• _What to do_
Lift out all lines below that contain "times".

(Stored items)
****************************************
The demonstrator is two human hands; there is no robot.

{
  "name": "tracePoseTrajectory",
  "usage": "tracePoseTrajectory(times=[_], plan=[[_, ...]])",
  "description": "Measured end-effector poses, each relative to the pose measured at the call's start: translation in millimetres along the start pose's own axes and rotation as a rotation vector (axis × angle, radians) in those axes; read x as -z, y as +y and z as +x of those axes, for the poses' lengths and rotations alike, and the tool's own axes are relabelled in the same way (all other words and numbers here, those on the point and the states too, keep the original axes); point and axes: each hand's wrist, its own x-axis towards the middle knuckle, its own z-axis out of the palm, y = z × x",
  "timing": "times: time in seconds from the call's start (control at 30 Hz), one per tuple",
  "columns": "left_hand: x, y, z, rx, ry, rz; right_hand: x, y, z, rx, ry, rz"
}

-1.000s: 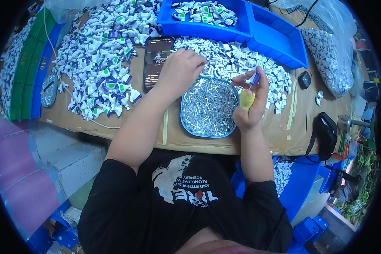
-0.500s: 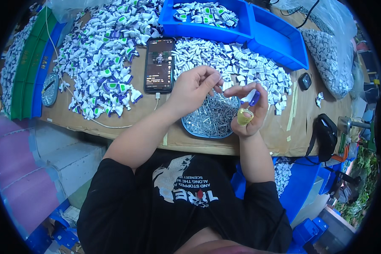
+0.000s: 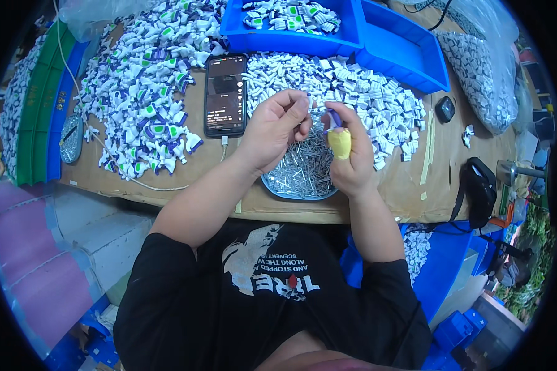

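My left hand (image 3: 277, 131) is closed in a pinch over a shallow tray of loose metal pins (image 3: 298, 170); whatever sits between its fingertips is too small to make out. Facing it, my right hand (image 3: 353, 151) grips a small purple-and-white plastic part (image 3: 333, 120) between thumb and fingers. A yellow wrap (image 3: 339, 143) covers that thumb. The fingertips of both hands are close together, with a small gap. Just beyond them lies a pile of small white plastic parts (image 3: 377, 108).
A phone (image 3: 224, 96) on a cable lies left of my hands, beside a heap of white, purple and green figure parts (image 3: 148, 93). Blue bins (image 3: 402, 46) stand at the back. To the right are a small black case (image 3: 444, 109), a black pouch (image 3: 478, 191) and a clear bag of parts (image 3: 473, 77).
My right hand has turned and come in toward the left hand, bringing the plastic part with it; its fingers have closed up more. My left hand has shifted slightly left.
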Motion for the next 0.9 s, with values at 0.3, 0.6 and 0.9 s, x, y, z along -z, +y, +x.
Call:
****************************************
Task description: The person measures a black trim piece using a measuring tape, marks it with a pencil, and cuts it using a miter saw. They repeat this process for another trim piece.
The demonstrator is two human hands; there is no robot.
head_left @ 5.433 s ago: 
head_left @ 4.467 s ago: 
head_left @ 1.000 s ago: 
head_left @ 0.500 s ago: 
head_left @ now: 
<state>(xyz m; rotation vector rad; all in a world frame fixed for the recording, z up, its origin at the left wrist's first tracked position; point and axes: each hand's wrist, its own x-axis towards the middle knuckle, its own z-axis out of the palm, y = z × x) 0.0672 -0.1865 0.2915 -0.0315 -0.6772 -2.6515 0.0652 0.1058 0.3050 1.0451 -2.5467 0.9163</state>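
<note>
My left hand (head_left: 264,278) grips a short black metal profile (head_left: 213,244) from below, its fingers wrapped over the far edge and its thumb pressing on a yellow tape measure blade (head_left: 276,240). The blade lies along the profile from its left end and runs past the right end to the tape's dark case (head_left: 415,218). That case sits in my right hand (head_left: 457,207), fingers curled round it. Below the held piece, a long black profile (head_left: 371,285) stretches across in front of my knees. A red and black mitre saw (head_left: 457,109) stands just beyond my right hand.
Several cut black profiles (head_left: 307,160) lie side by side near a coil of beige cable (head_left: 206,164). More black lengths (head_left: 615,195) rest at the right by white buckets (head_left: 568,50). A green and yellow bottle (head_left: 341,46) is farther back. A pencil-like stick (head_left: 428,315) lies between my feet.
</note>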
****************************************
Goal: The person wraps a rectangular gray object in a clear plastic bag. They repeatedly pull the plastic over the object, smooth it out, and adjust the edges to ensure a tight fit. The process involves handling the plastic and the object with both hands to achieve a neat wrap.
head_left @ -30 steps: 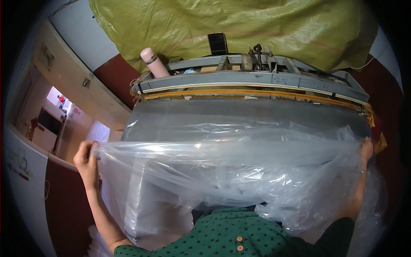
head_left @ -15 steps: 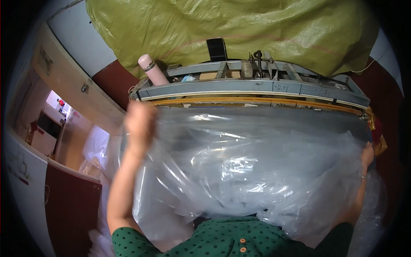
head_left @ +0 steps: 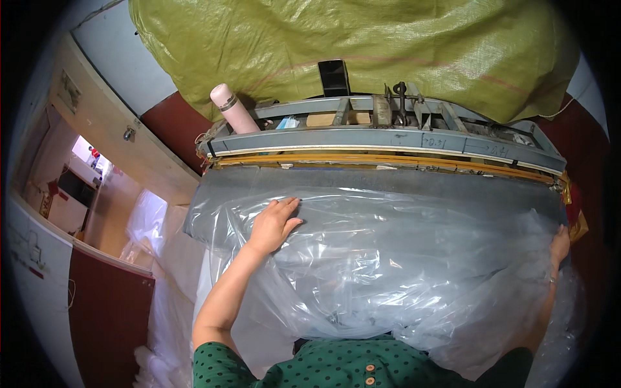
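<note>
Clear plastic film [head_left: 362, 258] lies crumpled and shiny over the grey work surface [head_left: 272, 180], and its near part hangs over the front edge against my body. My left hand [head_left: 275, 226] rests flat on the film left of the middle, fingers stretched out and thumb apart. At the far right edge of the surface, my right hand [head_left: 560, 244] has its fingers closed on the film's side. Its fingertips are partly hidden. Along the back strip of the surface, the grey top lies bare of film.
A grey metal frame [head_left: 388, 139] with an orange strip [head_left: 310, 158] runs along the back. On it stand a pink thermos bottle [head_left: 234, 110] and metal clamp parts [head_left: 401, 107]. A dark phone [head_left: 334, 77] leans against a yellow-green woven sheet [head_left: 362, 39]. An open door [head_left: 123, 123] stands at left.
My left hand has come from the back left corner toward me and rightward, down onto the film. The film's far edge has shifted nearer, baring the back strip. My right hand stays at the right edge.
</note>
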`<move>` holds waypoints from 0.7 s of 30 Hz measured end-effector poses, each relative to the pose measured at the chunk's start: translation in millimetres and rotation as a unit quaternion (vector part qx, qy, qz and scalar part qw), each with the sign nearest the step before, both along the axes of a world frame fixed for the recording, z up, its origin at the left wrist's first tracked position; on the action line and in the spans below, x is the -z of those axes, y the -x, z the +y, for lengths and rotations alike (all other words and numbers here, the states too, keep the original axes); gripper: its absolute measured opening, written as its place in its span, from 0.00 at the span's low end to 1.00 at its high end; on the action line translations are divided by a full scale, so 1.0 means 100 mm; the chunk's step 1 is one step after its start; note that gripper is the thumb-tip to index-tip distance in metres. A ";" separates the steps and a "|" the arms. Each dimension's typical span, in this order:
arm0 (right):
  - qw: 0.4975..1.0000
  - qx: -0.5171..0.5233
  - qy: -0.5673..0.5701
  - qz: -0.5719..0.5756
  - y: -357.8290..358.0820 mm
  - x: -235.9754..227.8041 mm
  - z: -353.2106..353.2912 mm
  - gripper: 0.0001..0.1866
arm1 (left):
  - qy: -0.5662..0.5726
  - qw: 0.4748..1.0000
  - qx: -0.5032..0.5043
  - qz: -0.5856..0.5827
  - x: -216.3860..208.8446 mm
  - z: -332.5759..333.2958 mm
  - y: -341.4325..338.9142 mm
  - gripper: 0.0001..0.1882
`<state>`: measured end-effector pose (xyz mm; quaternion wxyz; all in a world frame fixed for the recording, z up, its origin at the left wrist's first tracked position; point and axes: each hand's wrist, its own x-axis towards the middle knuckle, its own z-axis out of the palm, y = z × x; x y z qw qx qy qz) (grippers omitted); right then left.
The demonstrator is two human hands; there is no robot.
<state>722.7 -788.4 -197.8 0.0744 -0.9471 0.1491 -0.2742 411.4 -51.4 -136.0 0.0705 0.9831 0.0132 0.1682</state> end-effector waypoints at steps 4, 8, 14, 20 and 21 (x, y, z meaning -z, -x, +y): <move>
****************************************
• _Final answer_
  "usage": "tracePoseTrajectory(times=[_], plan=[[_, ...]])",
  "timing": "times: time in seconds from the call's start (control at 30 Hz), one per tuple",

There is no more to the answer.